Statehood Day or the Day of Ukrainian Statehood (День Української Державності) is a national holiday in Ukraine, celebrated annually on 15 July, in commemoration of the Christianization of Kievan Rus'. It was previously celebrated on 28 July in 2022 and 2023.

== History ==
On 16 February 2018 three former Presidents of Ukraine, Leonid Kravchuk, Leonid Kuchma, and Viktor Yushchenko, in an address to the Verkhovna Rada (Ukraine's parliament) pleaded for the implementation of a Day of Ukrainian Statehood.

The Day of Ukrainian Statehood (День Української Державності) was established by decree of President Volodymyr Zelenskyy in 2021 during the celebration of the 30th anniversary of Ukrainian independence and was adopted by the Verkhovna Rada on 31 May 2022. It was celebrated for the first time on 28 July 2022. It was selected on the day commemorating the Christianization of Kievan Rus', which occurred under the rule of Prince Vladimir (Volodymyr) in 988, which is viewed in Ukraine as the continuation of the more than thousand-year history of Ukraine.

Ukrainian expectation of the law is that it will help assert the continuity of Ukrainian statehood, protect Ukraine's national interests, preserve historical justice and eliminate fake narratives by Russia regarding the historical aspects of the formation of the Ukrainian state.

After the Bishops' Council was held on 24 May 2023, it became known that the Orthodox Church of Ukraine (OCU) would ask the authorities to postpone Statehood Day, as well as Defenders Day, due to a the adoption of the Revised Julian Calendar by the church (the dates are similar to that of the more recognised Gregorian calendar), because the holiday of Vladimir the Great in the OCU and Ukrainian Greek Catholic Church (UGCC) would be celebrated on 15 July from 2024. On 28 June, President Zelenskyy submitted to the Verkhovna Rada a draft law that moves Statehood Day from 28 to 15 July.

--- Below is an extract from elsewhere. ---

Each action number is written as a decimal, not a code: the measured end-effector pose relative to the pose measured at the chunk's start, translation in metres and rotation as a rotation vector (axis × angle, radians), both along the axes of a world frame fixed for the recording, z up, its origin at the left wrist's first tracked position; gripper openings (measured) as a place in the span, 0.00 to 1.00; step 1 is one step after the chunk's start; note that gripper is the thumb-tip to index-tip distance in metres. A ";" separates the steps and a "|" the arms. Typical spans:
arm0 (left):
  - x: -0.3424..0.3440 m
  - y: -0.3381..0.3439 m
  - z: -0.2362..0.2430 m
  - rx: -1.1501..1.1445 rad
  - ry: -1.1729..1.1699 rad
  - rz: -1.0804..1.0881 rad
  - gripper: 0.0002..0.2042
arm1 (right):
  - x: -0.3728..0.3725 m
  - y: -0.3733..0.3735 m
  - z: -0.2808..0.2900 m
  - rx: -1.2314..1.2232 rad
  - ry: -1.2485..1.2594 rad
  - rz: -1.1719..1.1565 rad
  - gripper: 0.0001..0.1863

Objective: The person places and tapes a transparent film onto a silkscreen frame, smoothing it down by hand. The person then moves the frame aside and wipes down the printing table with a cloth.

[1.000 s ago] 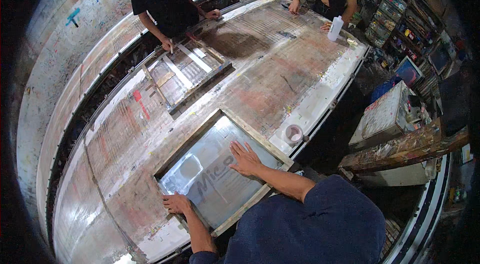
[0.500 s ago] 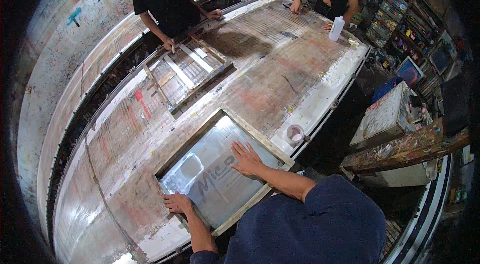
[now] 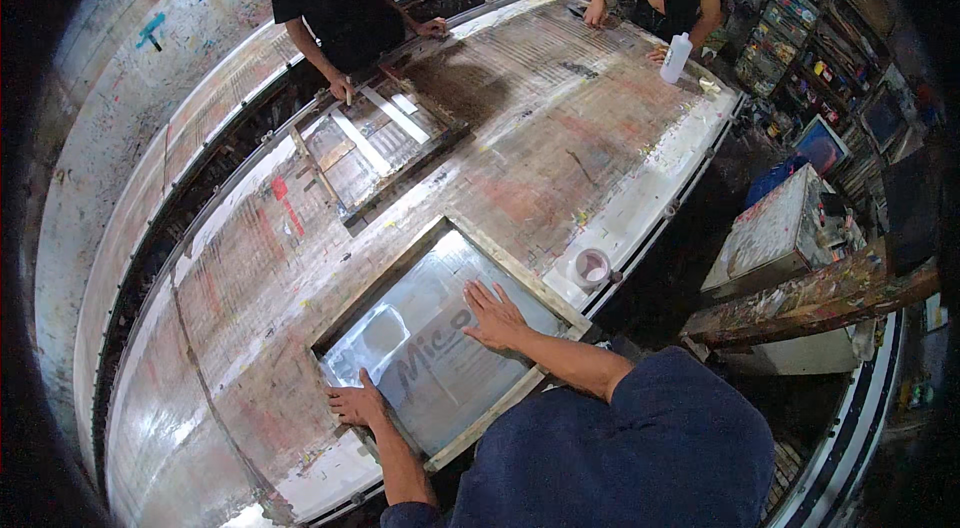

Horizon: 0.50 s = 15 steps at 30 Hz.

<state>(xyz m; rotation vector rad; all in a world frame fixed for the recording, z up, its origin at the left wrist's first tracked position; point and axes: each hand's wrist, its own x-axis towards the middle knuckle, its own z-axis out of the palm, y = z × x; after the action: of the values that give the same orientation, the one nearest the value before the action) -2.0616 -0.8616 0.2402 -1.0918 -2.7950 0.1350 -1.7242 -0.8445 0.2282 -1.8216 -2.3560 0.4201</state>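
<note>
Framed screen [image 3: 450,343]: lies at the near edge of the paint-stained surface [image 3: 520,168], beneath both hands.
Mesh [image 3: 455,263]: could slacken or mark if the right palm bears down too hard.
Wooden frame [image 3: 378,286]: might skid or tip off the edge if pressure turns uneven.
Right grip [image 3: 495,318]: fingers spread, clamped on nothing; the mesh is directly under the palm.
Left grip [image 3: 358,404]: thumb and fingers apart, laid across the frame's left bar.

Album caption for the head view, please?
Framed printing screen on a stained table, right hand spread on it, left hand at its edge.
</note>
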 end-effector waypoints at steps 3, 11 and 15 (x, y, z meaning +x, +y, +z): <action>-0.001 0.003 -0.002 -0.017 0.015 0.035 0.48 | 0.000 0.000 0.000 0.017 0.011 -0.010 0.45; -0.008 0.006 -0.017 -0.035 0.025 0.076 0.43 | -0.001 0.001 0.003 -0.024 0.038 -0.012 0.46; -0.012 0.007 -0.021 -0.033 0.047 0.081 0.43 | -0.002 0.001 0.003 -0.050 -0.013 -0.014 0.46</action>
<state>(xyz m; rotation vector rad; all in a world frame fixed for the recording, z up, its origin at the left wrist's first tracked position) -2.0732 -0.8547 0.2191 -0.9698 -2.8050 0.2137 -1.7261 -0.8439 0.2317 -1.8670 -2.3598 0.4709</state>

The parliament approved this law on 14 July, with 241 deputies supporting the law. The adoption of the law came too late to be signed into law by President Zelenskyy before 15 July, so 2023 became the last year in which the holiday was celebrated on 28 July.

The event is symbolized by the Ukrainian trident, that is stated to represent struggle, independence, history and identity.